2/3 of people experience at least one traumatic event before age 16

https://www.addictionhope.com/trauma/

More than 1 in 10 people live in poverty

http://geolytics.com/censusdata/povertystatistics.asp


          The point is that if we add all those numbers up and multiply them by the number of people that they impact, we realize that almost all of us have been affected by something tragic at one point or another, often quite recently.  That is truth.  Those are facts.

          But facts can be interpreted.  We can choose to feel discouraged about the amount of sadness in the world, or we can decide to see it as an opportunity to influence others in positive ways.  The moment that a person is on the verge of collapse is very instant they have the capacity to grow the most.  That is the moment when miracles can occur.  The chance to be there for them in that moment and bump them right instead of left and up instead of down is one of the most powerful experiences we can ever have.  Have you ever done that?  Have you had that opportunity?

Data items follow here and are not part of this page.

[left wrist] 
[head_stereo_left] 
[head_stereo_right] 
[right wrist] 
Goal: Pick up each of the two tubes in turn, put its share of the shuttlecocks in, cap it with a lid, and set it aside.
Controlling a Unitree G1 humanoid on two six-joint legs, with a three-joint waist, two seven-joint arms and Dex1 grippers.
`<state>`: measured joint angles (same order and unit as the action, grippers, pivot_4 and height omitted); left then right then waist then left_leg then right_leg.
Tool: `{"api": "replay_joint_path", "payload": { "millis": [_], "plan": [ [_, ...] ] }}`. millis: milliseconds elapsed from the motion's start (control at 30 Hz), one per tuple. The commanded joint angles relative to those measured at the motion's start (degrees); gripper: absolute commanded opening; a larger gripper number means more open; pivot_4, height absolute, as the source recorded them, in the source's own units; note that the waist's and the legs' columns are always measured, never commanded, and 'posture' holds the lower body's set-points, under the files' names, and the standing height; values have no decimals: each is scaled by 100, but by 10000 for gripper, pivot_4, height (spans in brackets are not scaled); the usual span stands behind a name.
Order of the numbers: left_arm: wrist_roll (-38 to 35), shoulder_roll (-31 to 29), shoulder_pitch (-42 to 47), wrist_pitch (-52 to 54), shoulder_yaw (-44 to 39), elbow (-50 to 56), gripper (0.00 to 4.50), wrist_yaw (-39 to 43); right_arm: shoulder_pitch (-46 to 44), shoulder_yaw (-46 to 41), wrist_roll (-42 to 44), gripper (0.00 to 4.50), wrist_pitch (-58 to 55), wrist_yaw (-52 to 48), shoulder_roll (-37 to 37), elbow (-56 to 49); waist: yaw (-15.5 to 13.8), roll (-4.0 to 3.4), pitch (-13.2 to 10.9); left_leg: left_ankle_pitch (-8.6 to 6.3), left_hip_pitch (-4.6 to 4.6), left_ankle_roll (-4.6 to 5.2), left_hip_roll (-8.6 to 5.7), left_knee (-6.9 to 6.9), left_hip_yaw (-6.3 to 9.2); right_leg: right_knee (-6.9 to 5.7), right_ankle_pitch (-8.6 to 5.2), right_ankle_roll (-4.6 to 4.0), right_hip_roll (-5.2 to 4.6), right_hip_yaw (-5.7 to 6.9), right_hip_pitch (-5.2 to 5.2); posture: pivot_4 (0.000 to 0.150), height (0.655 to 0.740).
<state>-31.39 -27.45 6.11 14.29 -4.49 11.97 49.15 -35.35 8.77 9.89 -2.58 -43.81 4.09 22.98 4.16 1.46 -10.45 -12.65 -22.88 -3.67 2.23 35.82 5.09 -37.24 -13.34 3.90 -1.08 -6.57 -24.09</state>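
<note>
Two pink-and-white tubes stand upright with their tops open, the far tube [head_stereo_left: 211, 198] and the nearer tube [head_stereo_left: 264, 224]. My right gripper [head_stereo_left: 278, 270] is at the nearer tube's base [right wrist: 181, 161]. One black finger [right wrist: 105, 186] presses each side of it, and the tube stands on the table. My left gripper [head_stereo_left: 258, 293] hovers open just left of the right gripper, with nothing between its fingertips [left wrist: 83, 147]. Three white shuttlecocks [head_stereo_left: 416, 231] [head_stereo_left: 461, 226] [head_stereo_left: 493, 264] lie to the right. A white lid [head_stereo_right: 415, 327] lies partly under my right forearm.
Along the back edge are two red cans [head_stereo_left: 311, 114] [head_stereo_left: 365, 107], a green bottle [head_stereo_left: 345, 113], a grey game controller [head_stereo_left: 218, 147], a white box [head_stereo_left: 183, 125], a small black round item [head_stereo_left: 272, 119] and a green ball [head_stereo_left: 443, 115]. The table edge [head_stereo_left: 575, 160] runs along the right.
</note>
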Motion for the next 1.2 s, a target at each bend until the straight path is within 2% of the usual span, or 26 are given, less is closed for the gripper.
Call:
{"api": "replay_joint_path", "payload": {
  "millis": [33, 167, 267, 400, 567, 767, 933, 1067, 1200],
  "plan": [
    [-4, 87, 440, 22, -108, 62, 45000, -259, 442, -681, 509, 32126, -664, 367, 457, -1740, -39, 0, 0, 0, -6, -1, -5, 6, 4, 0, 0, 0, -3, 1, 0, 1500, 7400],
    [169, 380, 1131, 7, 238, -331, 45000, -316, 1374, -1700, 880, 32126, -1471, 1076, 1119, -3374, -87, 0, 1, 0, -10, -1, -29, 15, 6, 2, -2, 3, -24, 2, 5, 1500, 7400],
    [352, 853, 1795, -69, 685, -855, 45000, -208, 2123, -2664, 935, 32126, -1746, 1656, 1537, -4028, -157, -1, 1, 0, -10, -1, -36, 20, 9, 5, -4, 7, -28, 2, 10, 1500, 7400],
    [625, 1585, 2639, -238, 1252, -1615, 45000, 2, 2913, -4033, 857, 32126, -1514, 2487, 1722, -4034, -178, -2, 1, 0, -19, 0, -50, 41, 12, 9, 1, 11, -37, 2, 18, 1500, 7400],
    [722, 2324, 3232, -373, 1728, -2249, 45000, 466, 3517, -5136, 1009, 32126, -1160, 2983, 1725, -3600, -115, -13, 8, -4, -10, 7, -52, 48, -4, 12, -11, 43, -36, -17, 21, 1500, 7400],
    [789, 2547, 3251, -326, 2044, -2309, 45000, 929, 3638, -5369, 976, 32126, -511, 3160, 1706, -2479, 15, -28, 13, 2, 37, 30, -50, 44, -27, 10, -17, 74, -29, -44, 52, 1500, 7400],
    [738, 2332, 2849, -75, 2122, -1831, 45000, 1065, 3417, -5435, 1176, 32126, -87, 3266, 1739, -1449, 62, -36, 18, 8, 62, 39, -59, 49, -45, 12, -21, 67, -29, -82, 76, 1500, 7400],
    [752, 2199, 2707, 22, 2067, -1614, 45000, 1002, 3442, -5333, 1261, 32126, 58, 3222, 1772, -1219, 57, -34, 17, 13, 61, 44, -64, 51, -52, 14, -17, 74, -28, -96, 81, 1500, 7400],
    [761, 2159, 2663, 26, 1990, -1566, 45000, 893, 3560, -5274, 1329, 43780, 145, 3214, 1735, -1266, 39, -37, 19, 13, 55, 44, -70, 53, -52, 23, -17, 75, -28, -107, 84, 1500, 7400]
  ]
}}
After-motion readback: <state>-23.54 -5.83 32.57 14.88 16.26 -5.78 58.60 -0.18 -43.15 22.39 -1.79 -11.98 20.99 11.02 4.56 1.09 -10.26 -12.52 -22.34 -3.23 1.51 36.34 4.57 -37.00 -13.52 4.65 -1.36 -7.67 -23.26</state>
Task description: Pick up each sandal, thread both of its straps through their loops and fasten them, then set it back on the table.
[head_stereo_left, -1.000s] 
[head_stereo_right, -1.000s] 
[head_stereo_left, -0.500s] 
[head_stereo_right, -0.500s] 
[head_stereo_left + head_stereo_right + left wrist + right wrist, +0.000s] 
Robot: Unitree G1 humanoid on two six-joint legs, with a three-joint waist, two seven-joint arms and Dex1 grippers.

          If you haven't, you haven't really lived.  The ability each of us ordinary people has to influence others in earth-shattering ways is what makes our experiences on Earth worth having.


          But the transcendent thing about life is that you can have that experience.  No, not the person sitting next to you, YOU.  The person that feels so wrapped up in your own weaknesses and insecurity that sometimes you don't even know which way is up.  The person who often wonders what their life even means.  You can be the miracle for others that you want to see in your own life.  You just have to believe that you can and know what to look for.

          My message, and the message of this blog, is that we can reach people in their desperate circumstances.  Our everyday interactions with normal people are collisions with their catastrophes, but they are also preludes to their potential.  You can be a part of transforming something unfortunate into something beautiful and not just once, but your whole life through. 

          If that kind of thing is your cup of tea, then this is the blog for you.  Individually we can work wonders, but collectively we can work miracles.  Modest miracles.  The variety that most people would overlook but that you won't because you'll finally have the eyes to see them.  Those crystallized bursts of defiance that shout to the cold world "WE WILL NOT GIVE IN," and in response to darkness and distress loves even more deeply.  That's what it means to live.  That's what it means to step from mediocrity to excellence.   That's what it means to truly believe.  And, ultimately, that's what it means to be human.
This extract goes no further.